Rationale FAQ

This part of the documentation is supposed to gather in a single place the usual questions (and answers) about SOCI with regard to the design decisions that have shaped it.

Q: Why "SOCI"?

SOCI was initially developed in the environment where Oracle was the main database technology in use. As a wrapper for the native OCI API (Oracle Call Interface), the name "Simple Oracle Call Interface" was quite obvious - until the 2.0 release, when the internal architecture was largely redesigned to allow the use of backends that support other database servers. We have kept the same name to indicate that Oracle is the main supported technology in the sense that the library includes only those features that were naturally implemented in Oracle. With the 2.1 release of the library, two new backends were added (MySQL and SQLite3) and we decided to drop the original full name so that new users looking for a library supporting any of these simpler libraries are not discouraged by seeing "Oracle" somewhere in the name. The other possible interpretation was "Syntax Oriented Call Interface", which stresses the fact that SOCI was built to support the most natural and easy interface for the user that is similar to the Embedded SQL concept (see below). But on the other hand, SOCI also provides other features (like object-relational mapping) and as a whole it is not just "emulator" of the Embedded SQL. With all these considerations in mind, SOCI is just "SOCI - The C++ Database Access Library".

Still, Oracle is considered to be the main driving server technology in terms of the set of features that are supported by the library. This also means that backends for other servers might need to work around some of the imposed idioms and protocols, but already available and well-working PostgreSQL, MySQL and SQLite3 backends show that it's actually not that bad and the abstractions provided by the library are actually very universal. Of course, some of the features that were provided for Oracle might not be supported for all other servers, but we think that it's better to have one leading technology (where at least one group is fully happy) instead of some "common denominator" for all databases (where nobody is happy).

Q: Where the basic SOCI syntax comes from?

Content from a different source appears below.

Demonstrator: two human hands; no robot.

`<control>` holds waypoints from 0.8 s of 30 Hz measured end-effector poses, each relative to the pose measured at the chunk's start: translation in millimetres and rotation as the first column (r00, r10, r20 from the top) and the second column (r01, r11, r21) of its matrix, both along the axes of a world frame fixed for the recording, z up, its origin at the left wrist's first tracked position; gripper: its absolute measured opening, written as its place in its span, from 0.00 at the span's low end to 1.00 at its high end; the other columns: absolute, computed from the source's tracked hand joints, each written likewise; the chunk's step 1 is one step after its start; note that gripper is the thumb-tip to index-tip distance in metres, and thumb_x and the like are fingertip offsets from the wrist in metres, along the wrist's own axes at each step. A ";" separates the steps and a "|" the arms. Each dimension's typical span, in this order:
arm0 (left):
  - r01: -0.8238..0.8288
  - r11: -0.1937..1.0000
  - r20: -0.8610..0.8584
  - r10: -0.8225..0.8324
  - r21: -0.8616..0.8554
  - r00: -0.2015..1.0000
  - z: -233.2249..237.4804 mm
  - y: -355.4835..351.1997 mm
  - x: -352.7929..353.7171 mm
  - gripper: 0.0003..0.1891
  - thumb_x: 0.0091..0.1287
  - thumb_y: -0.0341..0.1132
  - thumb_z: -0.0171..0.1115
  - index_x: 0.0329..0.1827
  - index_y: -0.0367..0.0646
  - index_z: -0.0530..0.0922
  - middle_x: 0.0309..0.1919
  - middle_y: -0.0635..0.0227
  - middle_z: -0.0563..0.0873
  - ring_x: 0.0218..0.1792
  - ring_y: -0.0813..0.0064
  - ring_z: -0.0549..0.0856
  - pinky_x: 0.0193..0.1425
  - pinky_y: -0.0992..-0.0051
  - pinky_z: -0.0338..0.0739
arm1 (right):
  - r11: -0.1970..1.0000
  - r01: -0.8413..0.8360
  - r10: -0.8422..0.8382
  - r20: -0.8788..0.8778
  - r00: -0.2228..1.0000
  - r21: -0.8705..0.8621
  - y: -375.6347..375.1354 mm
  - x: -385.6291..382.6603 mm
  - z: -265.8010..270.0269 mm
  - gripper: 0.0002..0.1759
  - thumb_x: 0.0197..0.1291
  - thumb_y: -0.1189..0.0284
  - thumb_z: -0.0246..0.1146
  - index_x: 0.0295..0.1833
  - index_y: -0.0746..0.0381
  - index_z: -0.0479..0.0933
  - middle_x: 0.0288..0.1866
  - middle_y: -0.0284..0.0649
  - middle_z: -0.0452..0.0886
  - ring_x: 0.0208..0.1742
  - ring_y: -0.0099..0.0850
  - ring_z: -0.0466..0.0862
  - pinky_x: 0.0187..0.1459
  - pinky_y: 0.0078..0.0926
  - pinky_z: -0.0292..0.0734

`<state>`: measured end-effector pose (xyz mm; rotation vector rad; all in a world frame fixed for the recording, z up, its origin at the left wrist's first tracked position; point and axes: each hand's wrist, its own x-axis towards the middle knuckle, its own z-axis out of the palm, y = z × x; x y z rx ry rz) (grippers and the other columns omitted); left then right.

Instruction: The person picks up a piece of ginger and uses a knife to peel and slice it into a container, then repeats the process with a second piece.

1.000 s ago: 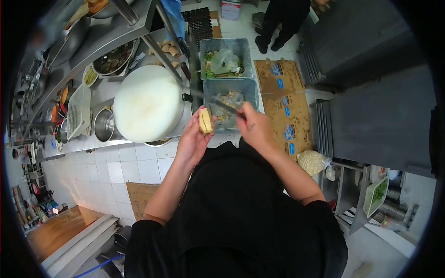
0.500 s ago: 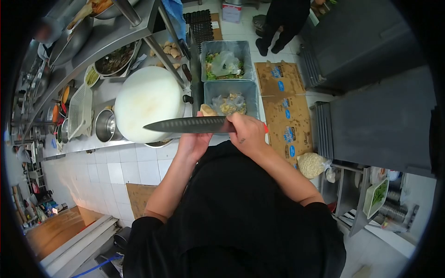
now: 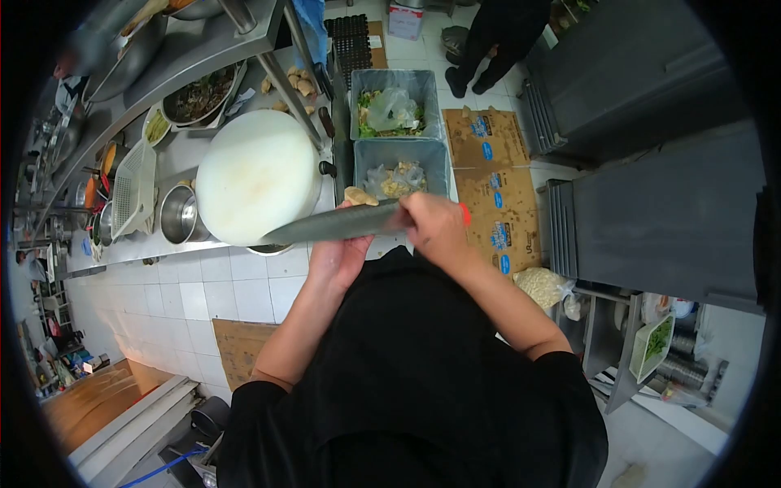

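Note:
My right hand (image 3: 436, 224) is wrapped round the red-ended handle of a large knife (image 3: 333, 224). The broad blade points left, its tip over the near edge of the round white cutting board (image 3: 259, 175). Behind the blade, my left hand (image 3: 338, 256) holds a light-brown piece of ginger (image 3: 359, 196), partly hidden by the knife. Just beyond the ginger is a grey bin (image 3: 439, 167) with peelings and a plastic bag in it.
A second bin (image 3: 355, 106) with green scraps stands farther off. On the left counter are a steel pot (image 3: 183, 213) and a white basket (image 3: 134, 191). Flattened cardboard (image 3: 496, 191) covers the floor. A person's dark legs (image 3: 498, 41) stand at the back.
The knife blade has tilted, its tip lower and nearer to me. The ginger shows more above the blade. The view has shifted slightly.

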<state>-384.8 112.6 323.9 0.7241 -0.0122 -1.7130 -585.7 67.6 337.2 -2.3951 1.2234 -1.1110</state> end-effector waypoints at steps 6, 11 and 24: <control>0.051 0.998 0.052 -0.049 -0.048 0.997 -1.3 1.7 -0.3 0.18 0.82 0.38 0.58 0.65 0.33 0.74 0.60 0.57 0.83 0.63 0.62 0.84 0.71 0.61 0.81 | 0.965 0.147 -0.124 -0.116 0.985 0.216 -2.2 -40.6 -28.4 0.13 0.55 0.80 0.67 0.44 0.58 0.73 0.31 0.44 0.86 0.34 0.50 0.88 0.34 0.49 0.80; 0.059 0.998 0.134 -0.057 -0.011 0.989 -1.3 -3.3 -6.9 0.12 0.82 0.37 0.59 0.60 0.41 0.78 0.55 0.64 0.85 0.57 0.69 0.85 0.64 0.66 0.81 | 0.982 -0.073 0.078 -0.022 0.997 0.176 11.3 0.4 25.5 0.15 0.51 0.82 0.67 0.44 0.59 0.73 0.31 0.44 0.84 0.34 0.50 0.87 0.34 0.46 0.80; 0.125 0.988 0.127 -0.114 -0.090 0.985 -4.5 0.4 1.2 0.16 0.83 0.40 0.58 0.61 0.36 0.75 0.55 0.56 0.85 0.57 0.65 0.86 0.65 0.65 0.83 | 0.954 0.054 -0.029 -0.092 0.995 0.294 -0.7 -32.4 -18.6 0.12 0.59 0.80 0.68 0.45 0.59 0.74 0.31 0.47 0.86 0.33 0.53 0.87 0.33 0.49 0.78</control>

The basic SOCI syntax was inspired by the Embedded SQL, which is part of the SQL standard, supported by the major DB technologies and even available as built-in part of the languages used in some DB-oriented integrated development environments. The term "Embedded SQL" is enough for Google to spit millions of references - one of the typical examples is:

{
    int a;
    /* ... */
    EXEC SQL SELECT salary INTO :a
             FROM Employee
             WHERE SSN=876543210;
    /* ... */
    printf("The salary is %d\n", a);
    /* ... */
}

The above is not a regular C (nor C++) code, of course. It's the mix of C and SQL and there is a separate, specialized preprocessor needed to convert it to something that the actual C (or C++) compiler will be able to understand. This means that the compilation of the program using embedded SQL is two-phase: preprocess the embedded SQL part and compile the result. This two-phase development is quite troublesome, especially when it comes to debugging. Yet, the advantage of it is that the code expresses the programmer's intents in a very straightforward way: read something from the database and put it into the local variable. Just like that.

The SOCI library was born as an anwer to the following question: is it possible to have the same expressive power without the disadvantages of two-phase builds?

The following was chosen to be the basic SOCI syntax that can mirror the above Embedded SQL example:

int a;
sql << "SELECT salary FROM Employee WHERE SSN=876543210", into(a);

(as you see, SOCI changes the order of elements a little bit, so that the SQL query is separate and not mixed with other elements)

Apart from mimicking the Embedded SQL techniques in the regular, fully standard C++ code, the above syntax has the following benefit: it is minimal with respect to what has to be said. Every single piece above is needed and expresses something important, like:

Everything else is just a couple of operators that allow to treat the whole as a single expression. It's rather difficult to remove anything from this example.

The fact that the basic SOCI syntax is minimal (but without being obscure at the same time, see below) means that the programmer does not need to bother with unnecessary noise that some other database libraries impose. We hope that after having written one line of code like above by themselves, most programmers will react with something like "how obvious!" instead of "how advanced!".

Q: Why should I use SQL queries as strings in my program? I prefer the query to be generated or composed piece-by-piece by separate functions.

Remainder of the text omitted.